Outra pesquisa divulgada recentemente fez um detalhamento do conteúdo dos relatórios de sustentabilidade apresentados por empresas brasileiras em 2024. Chamado de “Reporting Matters Brasil”, o material está na segunda edição e foi desenvolvido pelo Conselho Empresarial para o Desenvolvimento Sustentável (CEBDS), com o apoio do Grupo Report e a idealização da Radley Yeldar e do World Business Council for Sustainable Development (WBCSD). Ao todo, foram avaliados 74 relatórios de sustentabilidade.

Entre os principais resultados, está o de que, dos 16 critérios avaliados, 15 tiveram aumento de pontuação, com destaque para “estratégia”, cuja nota passou de 6,9 em 2023 para 8,3 em 2024; “materialidade”, que subiu de 5,8 para 7,2 no período; “equilíbrio”, saltando de 6,1 para 7,1; e “metas”, que alcançou 7,4 ante 5,6 no ano anterior.

Segundo Estevam Pereira, sócio do Grupo Report, destacou no documento, chama a atenção a melhora da qualidade geral dos documentos. “Os relatórios corporativos produzidos no Brasil estão mais abrangentes, equilibrados e consistentes.” As novas legislações, citadas também pela KPMG, são, na opinião do executivo, uma das principais fontes de pressão para esta evolução.

O CEBDS também reitera a importância de o relatório de sustentabilidade ser uma ferramenta de prestação de contas e mensuração das práticas e impactos socioambientais. ‘Eles permitem apresentar, de maneira organizada, as iniciativas realizadas, os resultados obtidos e os obstáculos enfrentados, fortalecendo a confiança e a credibilidade empresarial.

Dentre os 25 temas materiais mais frequentemente abordados nos documentos, compliance é o primeiro, estando presente em 78% dos relatórios como tema material.
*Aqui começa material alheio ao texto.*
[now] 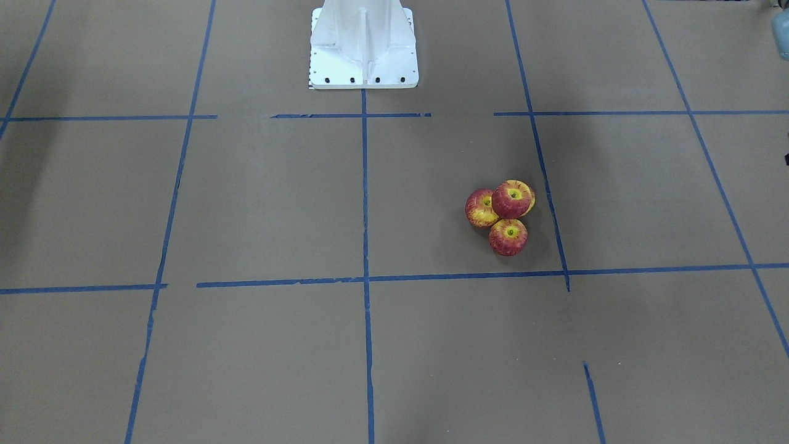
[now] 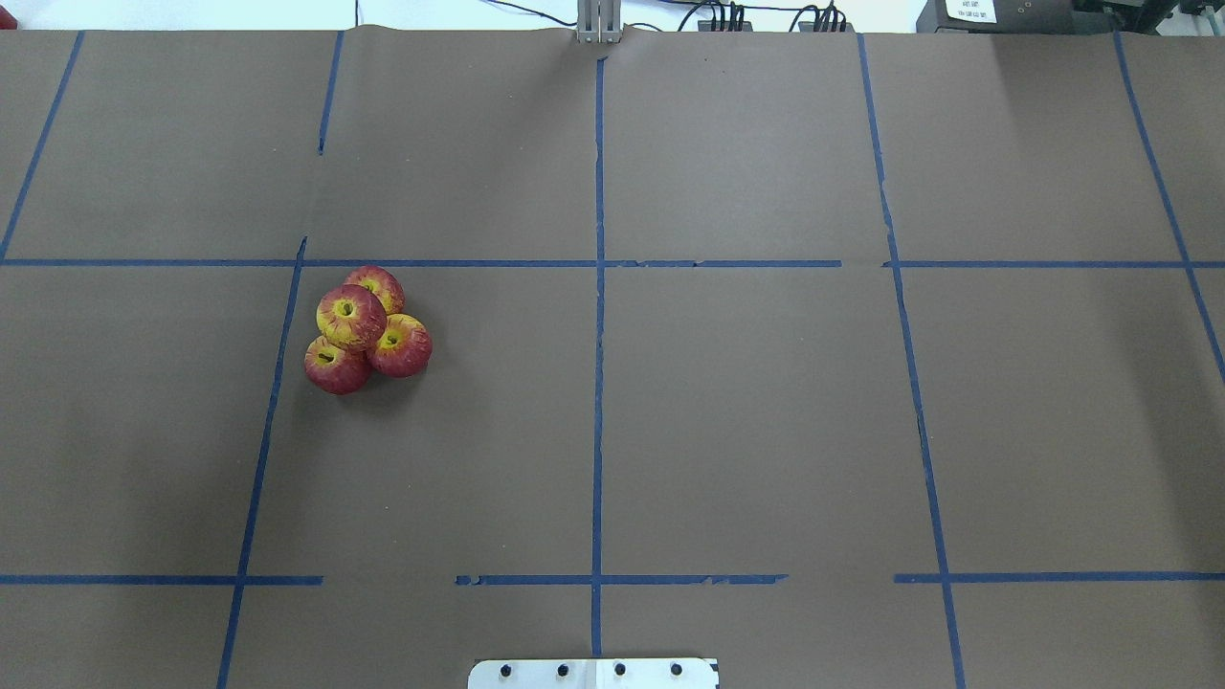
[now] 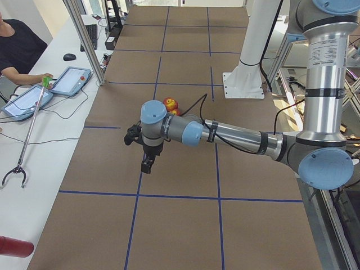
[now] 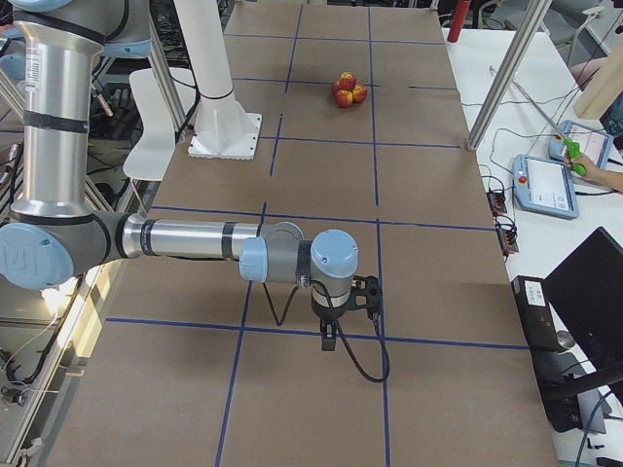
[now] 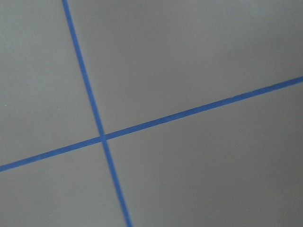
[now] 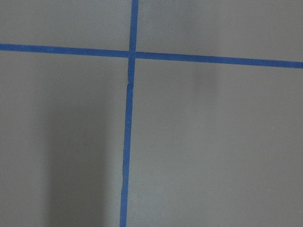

Mudanças climáticas e estratégia climática vem em seguida, constando em 73% das matrizes de materialidade das organizações brasileiras. Saúde, bem-estar, segurança do trabalho e condições de trabalho é o terceiro, presente em 70%.

Por outro lado, os itens menos citados como materiais, com 12% de presença em ambos são: emprego e salário digno, remuneração e práticas, relações e direitos trabalhistas; e desmatamento, conservação do solo, boas práticas agrícolas, manejo florestal, agricultura sustentável e práticas regenerativas. Práticas de direitos humanos e cibersegurança, privacidade e proteção de dados ficam em terceiro entre os tópicos menos materiais para as empresas.

Ainda segundo a pesquisa do CEBDS e Report, dos 74 relatórios avaliados, 40 consideram dupla materialidade, 26 apenas impactos internos ou externos, e oito não declaram os processos. A maioria (54%), usa entre seis e dez temas materiais. Apenas 14%, porém, colocam os Objetivos de Desenvolvimento Sustentável (ODS), da ONU, como prioritários e só 12% definiram metas claras ligadas aos ODS. No documento são avaliados alguns estudos de casos.

As publicações alertam, porém, que é fundamental que as empresas não apenas publiquem relatórios, mas garantam que as informações divulgadas sejam de qualidade e reflitam o real impacto de suas ações no meio ambiente e na sociedade.